Area Superintendents Push Back Against Vouchers

Jan 19, 2012

Lafayette School Corporation Superintendent Ed Eiler is retiring at the end of the school year, but he isn’t departing without a fight. 

Eiler has been outspoken against Indiana’s school voucher program and is vowing to push back against it wholeheartedly over the next several months.

"I will say there are certain advantages to retirement and one of them is you are free to speak openly and honestly about the issues that you care deeply about," he said.

Few people may care more deeply about the state’s voucher system than Eiler.

LSC’s superintendent of 16 years is one of the plaintiffs in a lawsuit challenging the constitutionality of the program.

He also has twice given a roughly hour-and-a-half long presentation to members of the community and state and education leaders on the negative impacts the system will have on public schools.

One of the presentations came Wednesday during a joint meeting of the Lafayette, Tippecanoe, and West Lafayette Community School Corporations.

Elier says Hoosiers need to be better informed about the drawbacks now and in the future.

"We need to do some things differently and we need to make some changes.  Nothing is more important than the education of our children," he said. 

"We want to make sure that we protect the educational opportunities for all children.  A vigilant electorate is critical to protecting, what I think is, one of the foundational pieces of our country which is the American Public Education System.”

The Lafayette School Corporation is already feeling the effects of vouchers which were implemented last year.
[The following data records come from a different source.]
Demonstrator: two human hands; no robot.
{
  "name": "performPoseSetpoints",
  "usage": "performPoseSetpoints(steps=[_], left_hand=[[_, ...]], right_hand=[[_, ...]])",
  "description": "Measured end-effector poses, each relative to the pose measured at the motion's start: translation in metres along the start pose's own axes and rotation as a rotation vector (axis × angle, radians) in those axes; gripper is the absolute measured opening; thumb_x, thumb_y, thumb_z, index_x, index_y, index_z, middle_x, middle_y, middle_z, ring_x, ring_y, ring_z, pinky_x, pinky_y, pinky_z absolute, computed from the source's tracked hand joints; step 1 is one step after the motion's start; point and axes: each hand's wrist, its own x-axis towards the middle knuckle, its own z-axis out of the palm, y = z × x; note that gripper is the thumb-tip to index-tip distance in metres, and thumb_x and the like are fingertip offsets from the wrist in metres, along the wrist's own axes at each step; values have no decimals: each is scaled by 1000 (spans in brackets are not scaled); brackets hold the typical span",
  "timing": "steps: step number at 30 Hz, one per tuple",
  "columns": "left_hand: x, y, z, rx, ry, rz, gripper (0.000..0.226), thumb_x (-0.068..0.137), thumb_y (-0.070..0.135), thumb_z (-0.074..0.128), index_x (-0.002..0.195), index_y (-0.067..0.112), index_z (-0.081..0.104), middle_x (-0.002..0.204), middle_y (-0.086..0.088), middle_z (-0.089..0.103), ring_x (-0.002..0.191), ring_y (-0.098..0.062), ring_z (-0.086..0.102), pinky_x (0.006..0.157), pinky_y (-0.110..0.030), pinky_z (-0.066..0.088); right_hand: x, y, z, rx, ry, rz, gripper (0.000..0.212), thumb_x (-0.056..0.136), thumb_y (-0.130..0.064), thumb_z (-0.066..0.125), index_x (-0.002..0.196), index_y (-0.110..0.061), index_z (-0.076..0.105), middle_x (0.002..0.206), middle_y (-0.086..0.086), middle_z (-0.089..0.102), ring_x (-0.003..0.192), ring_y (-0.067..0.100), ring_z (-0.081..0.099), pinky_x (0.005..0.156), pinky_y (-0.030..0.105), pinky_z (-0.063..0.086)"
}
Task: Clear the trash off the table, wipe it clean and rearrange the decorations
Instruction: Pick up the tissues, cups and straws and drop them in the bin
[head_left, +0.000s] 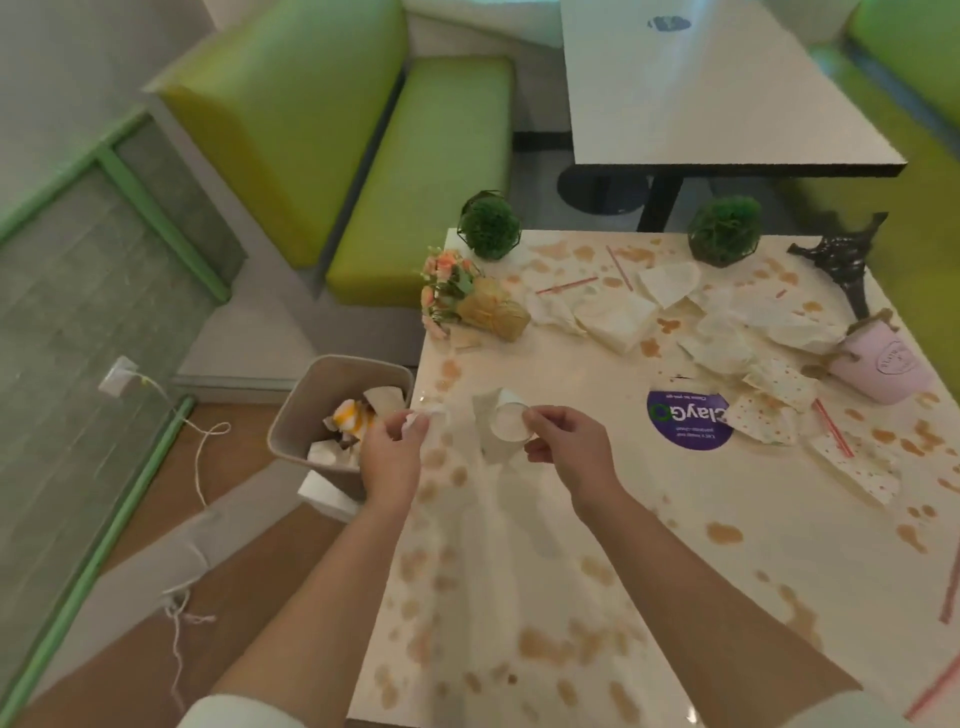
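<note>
The right hand pinches a white paper cup by its rim at centre frame, above the stained table. The cup lies tipped, its open mouth facing the camera and its long axis running up and left.

The left hand sits at the table's left edge, fingers curled round a small crumpled white scrap.

The trash bin stands on the floor just left of the table, partly filled and directly beside the left hand. Judged from this, the bin lies leftward of both hands, the left hand nearer; the cup must cross the table edge to reach it.

Napkins and straws remain at upper right among the decorations.
</note>
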Motion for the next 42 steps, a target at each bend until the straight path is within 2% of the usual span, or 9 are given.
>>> performPoseSetpoints(steps=[6,9,14,18,22,24,30,38,42], left_hand=[[69,-11,-63,164,89,-54,26,90,32,65,110,18,57,119,-4,46,95,-21,53,87,-32,45],[103,-17,-80,209,55,-60,33,87,35,68,110,14,57,115,-8,56,102,-24,57,84,-31,45],[133,-23,-95,276,-131,-216,51,94,35,61,136,10,47,115,-2,54,75,-11,50,69,-24,38],[145,-32,-101,298,-135,-179,37,96,38,55,125,15,58,122,-2,62,103,-18,55,84,-29,39],[150,-29,-101,286,-147,-147,32,98,40,48,116,16,60,109,0,65,99,-19,58,82,-32,43],[151,-24,-96,302,-169,-135,30,98,41,47,113,18,60,104,0,66,96,-20,61,78,-33,45],[136,-8,-63,305,-273,-86,24,97,37,48,111,21,58,108,-3,65,100,-22,60,90,-39,50],[60,25,17,326,-493,69,15,97,34,53,89,23,59,95,-1,65,92,-21,61,77,-32,45],[12,38,66,363,-589,137,18,95,38,54,102,22,60,102,4,66,95,-16,62,73,-29,43]], right_hand=[[11,-2,83,-50,-45,-7,11,90,-15,68,96,-6,71,80,8,69,58,14,63,60,27,57],[21,4,123,-93,-41,-21,9,91,-16,67,94,-8,69,81,7,69,57,14,63,61,29,57],[41,13,181,-182,-20,-43,6,91,-18,66,94,-13,68,89,5,70,68,19,67,61,27,57],[53,20,213,-236,56,-63,5,90,-24,66,93,-20,67,90,-3,67,80,19,67,73,32,59],[58,35,228,-335,10,-7,11,93,-24,61,103,-22,65,100,-5,67,90,17,65,84,35,56],[57,40,225,-362,-9,33,15,93,-23,59,106,-20,66,103,-3,67,93,16,64,87,35,56],[55,30,183,-265,70,18,8,91,-23,59,88,-23,67,91,-2,69,88,23,66,85,40,56],[34,9,71,-183,215,-33,8,90,-22,60,90,-22,69,88,-2,69,70,17,61,73,36,54],[18,5,5,-165,280,-46,10,92,-19,59,95,-18,69,89,0,70,69,16,61,73,35,53]])
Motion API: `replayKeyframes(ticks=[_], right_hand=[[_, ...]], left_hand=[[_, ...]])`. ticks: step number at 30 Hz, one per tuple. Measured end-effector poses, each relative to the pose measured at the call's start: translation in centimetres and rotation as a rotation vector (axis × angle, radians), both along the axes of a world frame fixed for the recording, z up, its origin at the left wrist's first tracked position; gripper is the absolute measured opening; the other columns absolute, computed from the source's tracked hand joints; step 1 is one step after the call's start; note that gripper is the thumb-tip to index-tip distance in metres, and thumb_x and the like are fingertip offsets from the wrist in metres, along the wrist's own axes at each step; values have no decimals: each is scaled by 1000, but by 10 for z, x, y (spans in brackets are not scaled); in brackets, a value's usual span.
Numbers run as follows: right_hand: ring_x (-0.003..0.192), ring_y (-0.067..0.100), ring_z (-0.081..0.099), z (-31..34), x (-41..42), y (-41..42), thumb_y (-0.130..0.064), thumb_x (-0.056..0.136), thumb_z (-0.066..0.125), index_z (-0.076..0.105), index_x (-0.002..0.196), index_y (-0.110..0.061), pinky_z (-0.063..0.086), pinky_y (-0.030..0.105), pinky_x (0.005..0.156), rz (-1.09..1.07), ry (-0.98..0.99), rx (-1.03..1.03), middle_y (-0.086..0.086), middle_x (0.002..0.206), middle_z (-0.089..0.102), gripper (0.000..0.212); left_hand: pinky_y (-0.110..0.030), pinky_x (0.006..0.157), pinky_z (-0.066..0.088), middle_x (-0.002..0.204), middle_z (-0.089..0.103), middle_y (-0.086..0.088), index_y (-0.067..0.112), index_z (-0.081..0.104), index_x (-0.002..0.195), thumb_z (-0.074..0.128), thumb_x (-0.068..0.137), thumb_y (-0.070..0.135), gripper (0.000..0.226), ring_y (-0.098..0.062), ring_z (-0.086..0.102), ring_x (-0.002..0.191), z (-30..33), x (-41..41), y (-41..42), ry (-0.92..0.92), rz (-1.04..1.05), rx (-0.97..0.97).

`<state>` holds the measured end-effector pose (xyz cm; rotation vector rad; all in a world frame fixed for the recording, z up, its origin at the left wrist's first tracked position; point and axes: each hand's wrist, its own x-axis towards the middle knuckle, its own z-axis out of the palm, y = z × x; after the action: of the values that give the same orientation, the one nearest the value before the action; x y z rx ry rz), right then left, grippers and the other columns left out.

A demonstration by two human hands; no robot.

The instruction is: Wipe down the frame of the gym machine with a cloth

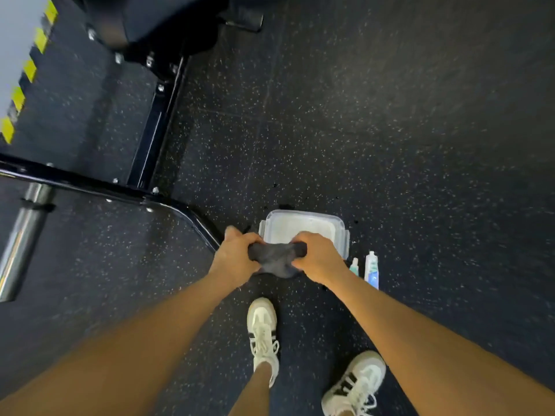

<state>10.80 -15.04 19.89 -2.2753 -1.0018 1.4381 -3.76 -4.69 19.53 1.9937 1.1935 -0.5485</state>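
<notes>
Gripping a dark grey cloth between them, the left hand and right hand each curl their fingers round one end, holding it bunched above the near edge of a clear plastic container that sits on the speckled rubber floor. Just left of the hands runs the black frame of the gym machine, its curved tube ending near the left hand. Two small bottles stand just right of the container, and two white sneakers show below.
</notes>
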Motion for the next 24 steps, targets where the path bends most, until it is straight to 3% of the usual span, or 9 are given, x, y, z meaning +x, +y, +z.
replayKeyframes(ticks=[5, 10, 13, 15, 19, 21, 24], right_hand=[[102, 24, 53, -95, -11, 34, -12, 89, 63, 63, 111, -15, 48, 36, 91, 63, -203, 70, 8, 123, 38, 23], [95, 24, 51, -163, 12, 83, -2, 87, 59, 61, 92, -2, 47, 34, 80, 61, -429, 424, 10, 114, 46, 6], [98, 26, 50, -203, 24, 101, 2, 87, 53, 63, 98, -2, 40, 28, 79, 45, -506, 529, 14, 115, 48, 15], [100, 23, 50, -232, 27, 98, -3, 91, 48, 60, 104, -7, 41, 30, 85, 31, -494, 514, 13, 119, 47, 19], [116, 29, 42, -267, 14, 50, -1, 90, 52, 56, 126, -3, 40, 37, 100, 272, -435, 363, 11, 139, 36, 37], [120, 29, 42, -270, 8, 34, -1, 88, 56, 55, 129, -2, 44, 36, 97, 269, -418, 345, 11, 142, 34, 41], [114, 30, 48, -266, 4, 32, -6, 92, 53, 60, 118, 0, 49, 41, 90, 220, -394, 360, 11, 136, 40, 28]], left_hand=[[-35, 97, 42, 115, 32, -7, 10, 67, 97, 70, 75, 1, 24, -26, 41, 108, -85, -10, 25, -127, -43, 219], [-22, 95, 41, 117, 35, -6, 6, 65, 109, 66, 82, -1, 27, -15, 43, 100, -136, 11, 69, -327, 8, 376], [-28, 101, 44, 127, 35, -10, 5, 61, 116, 67, 82, -1, 34, -22, 49, 108, -173, 22, 80, -377, 50, 460], [-29, 105, 41, 130, 33, -9, 4, 58, 121, 68, 83, 4, 40, -23, 48, 113, -203, 19, 69, -376, 57, 436], [-26, 105, 37, 133, 31, -12, 3, 46, 136, 66, 87, 11, 54, -23, 44, 116, -242, -4, 14, -270, 17, 193], [-28, 103, 40, 129, 35, -12, 4, 44, 139, 63, 90, 13, 53, -22, 50, 109, -250, -14, -5, -263, 51, 140], [-29, 100, 44, 124, 46, -10, 7, 56, 131, 61, 92, 16, 40, -19, 56, 101, -247, -13, -10, -259, 163, 109]])
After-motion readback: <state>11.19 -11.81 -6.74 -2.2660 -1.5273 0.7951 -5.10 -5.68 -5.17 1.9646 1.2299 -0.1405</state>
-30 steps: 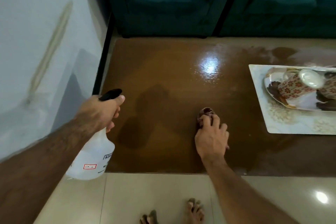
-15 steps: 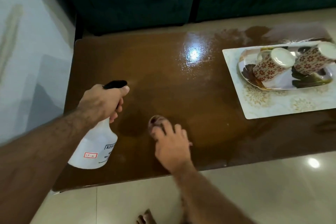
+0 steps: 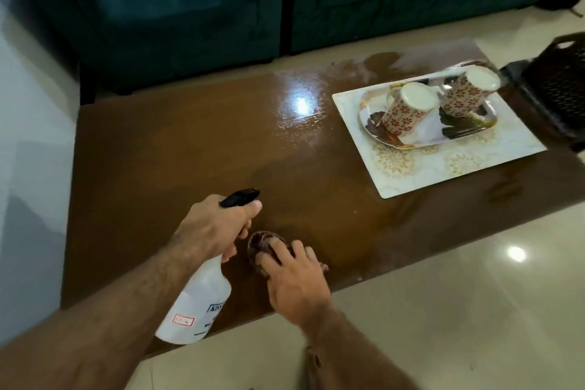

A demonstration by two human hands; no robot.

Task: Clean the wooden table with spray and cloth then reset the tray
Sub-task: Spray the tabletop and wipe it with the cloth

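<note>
The glossy brown wooden table (image 3: 164, 149) fills the middle of the head view. My left hand (image 3: 212, 228) grips the neck of a white spray bottle (image 3: 198, 307) with a black nozzle, held over the table's near edge. Just to its right, my right hand (image 3: 296, 282) presses a dark brownish cloth (image 3: 259, 242) flat on the tabletop; my fingers cover most of the cloth. At the right end lies a white patterned tray (image 3: 411, 165) carrying a smaller oval dish (image 3: 465, 133) and two upturned floral mugs (image 3: 402, 112).
A teal sofa (image 3: 190, 3) runs along the table's far side. A dark perforated basket or chair (image 3: 560, 85) stands past the table's right end. Pale tiled floor (image 3: 474, 294) lies in front, a white wall (image 3: 28, 136) on the left.
The view has swung left and pulled back. My right hand with the cloth has slid left along the near edge, close to the bottle. The left hand keeps its hold on the bottle.
</note>
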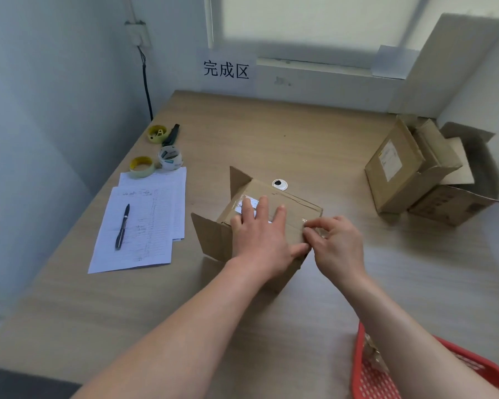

Eiler says the district lost more than 20-students to schools of choice.

The number is similar in Tippecanoe School Corporation.  TSC’s Superintendent Scott Hanback was one of a roomful on hand to listen to Eiler’s presentation Wednesday and says the information is alarming.

“What I was able to take away tonight is just a better understanding of where and what drives educational reform," said Hanback.  "I think what Dr. Eiler was able to point out is that there is a lot of money behind what's driving a lot of these decisions and he was able to articulate that tonight.  It really opened my eyes to see what is actually behind many of these reforms that are coming down, that many times as an education practitioner, we scratch our heads at.”

During his presentation, Eiler outlined how some investors of charter schools do so for the tax breaks, while simultaneously making a profit.  He also says the rich who support these efforts influence policy and the direction of education. 

West Lafayette Community School Corporation Superintendent Rocky Killion says this ultimately alienates middle-class and poor students.

“It's going to, in my opinion, really have a negative impact on public schools in the coming years," he said. "Especially that of educating all children to ensure that we have a populated, democratic, citizenry that is well educated and can assist in what we need to have happen in America.”

However, supporters of vouchers say it does just the opposite.  They believe the program gives students better access to education and new opportunities.

There are currently about four-thousand children enrolled in the state voucher program.

State Representative Sheila Klinker also was on hand to listen to Eiler’s presentation.  She doesn’t think vouchers are going anywhere, but insist there is legislation being pushed on both sides of the aisle to protect public schools.

“We have amendments to address just what he was talking about; transparency for voucher money, where it goes, and charters, tax credits, and the background of tax credits and to whom they are being given and why," the Democrat said.  "And also, just an overall feeling of not talking away dollars from public school folks with the voucher funding.”

Last week, a Marion County judge favored against Eiler and the other plaintiffs in the lawsuit challenging the system.

Justice Michael Keele ruled it doesn’t violate the state constitution.  He said since the scholarship vouchers are given to parents who choose what schools to use, the state isn’t directly funding parochial schools.

Eiler says the decision won’t stop the fight.

“I think the next step in the lawsuit regarding the vouchers is an appeal," he said.  "The question is whether or not the appeal can be expedited so it goes directly to the Supreme Court or whether it will have to go through a court of appeal.  It is our hope that it will be expedited and go directly to the Indiana Supreme Court.”

Eiler believes taking the case to the state’s highest court is the best option for reversing the decision because there is a panel of judges who may see the case from a different perspective than a single judge.

But, he says until then, his mission is to continue to make the public aware about how the program will be detrimental to public schools and students throughout the state.

"As I say in my talk, you have to believe that Winston Churchill was right and that is that you can always trust Americans to do the right thing after they have exhausted every other possibility," said Eiler. 

"That is part of the American democratic system.  It will work, it will just take time for people to realize what is happening and take the necessary to correct the harm that was made during a period in time when certain, I think, bad public policies  were put into place.”